Your goal :: Your task is to copy all of the data exactly.
· · · · · · ·
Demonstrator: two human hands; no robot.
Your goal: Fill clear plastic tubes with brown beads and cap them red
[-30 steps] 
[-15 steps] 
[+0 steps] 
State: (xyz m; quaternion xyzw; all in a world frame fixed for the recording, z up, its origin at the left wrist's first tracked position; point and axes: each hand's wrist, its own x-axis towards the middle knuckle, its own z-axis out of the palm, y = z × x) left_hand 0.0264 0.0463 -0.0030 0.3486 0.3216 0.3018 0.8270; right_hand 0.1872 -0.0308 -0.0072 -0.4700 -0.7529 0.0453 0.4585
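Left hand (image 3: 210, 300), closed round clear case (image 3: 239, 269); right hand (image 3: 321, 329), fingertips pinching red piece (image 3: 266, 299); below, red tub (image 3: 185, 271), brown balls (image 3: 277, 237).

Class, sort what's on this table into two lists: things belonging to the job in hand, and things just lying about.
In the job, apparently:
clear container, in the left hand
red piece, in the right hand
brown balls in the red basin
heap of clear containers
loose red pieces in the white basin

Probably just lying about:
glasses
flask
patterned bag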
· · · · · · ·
Task output ::
Demonstrator: two human hands; no robot.
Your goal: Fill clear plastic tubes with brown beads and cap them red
[-30 steps] 
[-15 steps] 
[+0 steps] 
State: (xyz m; quaternion xyzw; all in a world frame fixed for the recording, z up, its origin at the left wrist's first tracked position; point and axes: each hand's wrist, its own x-axis towards the middle knuckle, its own z-axis out of the palm, y = z × x) left_hand 0.0264 0.0463 -0.0030 0.3486 0.3216 0.3018 0.8270; right_hand 0.1872 -0.0308 -0.0072 -0.4700 -0.7529 0.0453 0.4585
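Left hand (image 3: 210, 300), closed round clear case (image 3: 239, 269); right hand (image 3: 321, 329), fingertips pinching red piece (image 3: 266, 299); below, red tub (image 3: 185, 271), brown balls (image 3: 277, 237).

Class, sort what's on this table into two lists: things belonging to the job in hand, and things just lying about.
In the job, apparently:
clear container, in the left hand
red piece, in the right hand
brown balls in the red basin
heap of clear containers
loose red pieces in the white basin

Probably just lying about:
glasses
flask
patterned bag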

No more work remains for this exercise.